#### ABOUT THIS EXERCISE:
The listing below has to be output exactly as given, less its pictures.

#### DATA SHOWN:
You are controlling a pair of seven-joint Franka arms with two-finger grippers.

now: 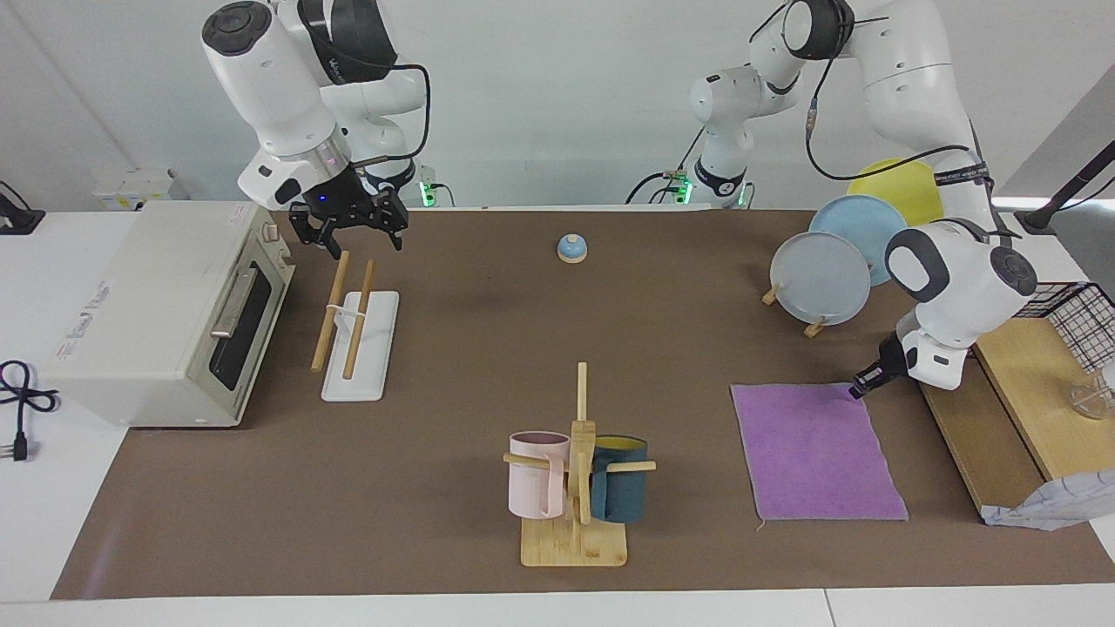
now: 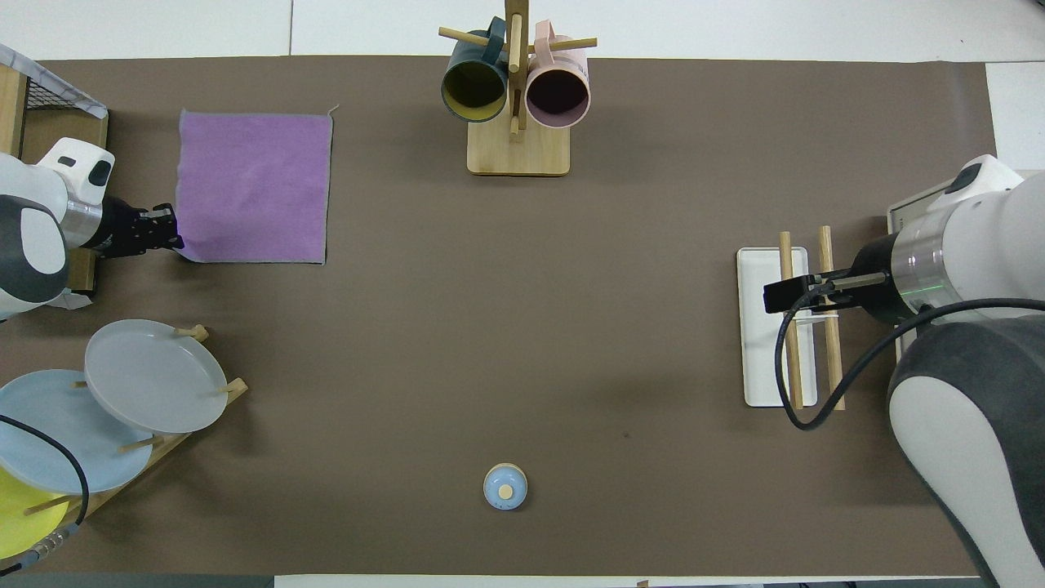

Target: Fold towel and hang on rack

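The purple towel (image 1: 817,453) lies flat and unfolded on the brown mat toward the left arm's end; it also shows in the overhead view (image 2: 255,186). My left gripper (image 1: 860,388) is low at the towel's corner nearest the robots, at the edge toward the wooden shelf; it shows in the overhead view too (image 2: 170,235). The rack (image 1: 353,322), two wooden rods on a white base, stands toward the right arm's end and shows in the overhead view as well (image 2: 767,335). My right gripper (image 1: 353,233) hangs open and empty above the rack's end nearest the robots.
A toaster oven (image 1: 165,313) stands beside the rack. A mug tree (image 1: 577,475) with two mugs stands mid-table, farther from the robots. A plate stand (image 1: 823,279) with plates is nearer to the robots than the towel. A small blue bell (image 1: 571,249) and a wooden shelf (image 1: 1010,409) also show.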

#### EXERCISE SOLUTION:
You are controlling a pair of seven-joint Franka arms with two-finger grippers.

now: 
now: 

Target: Fold towel and hang on rack

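The purple towel (image 1: 817,453) lies flat and unfolded on the brown mat toward the left arm's end; it also shows in the overhead view (image 2: 255,186). My left gripper (image 1: 860,388) is low at the towel's corner nearest the robots, at the edge toward the wooden shelf; it shows in the overhead view too (image 2: 170,235). The rack (image 1: 353,322), two wooden rods on a white base, stands toward the right arm's end and shows in the overhead view as well (image 2: 767,335). My right gripper (image 1: 353,233) hangs open and empty above the rack's end nearest the robots.
A toaster oven (image 1: 165,313) stands beside the rack. A mug tree (image 1: 577,475) with two mugs stands mid-table, farther from the robots. A plate stand (image 1: 823,279) with plates is nearer to the robots than the towel. A small blue bell (image 1: 571,249) and a wooden shelf (image 1: 1010,409) also show.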

The exercise has been answered in full.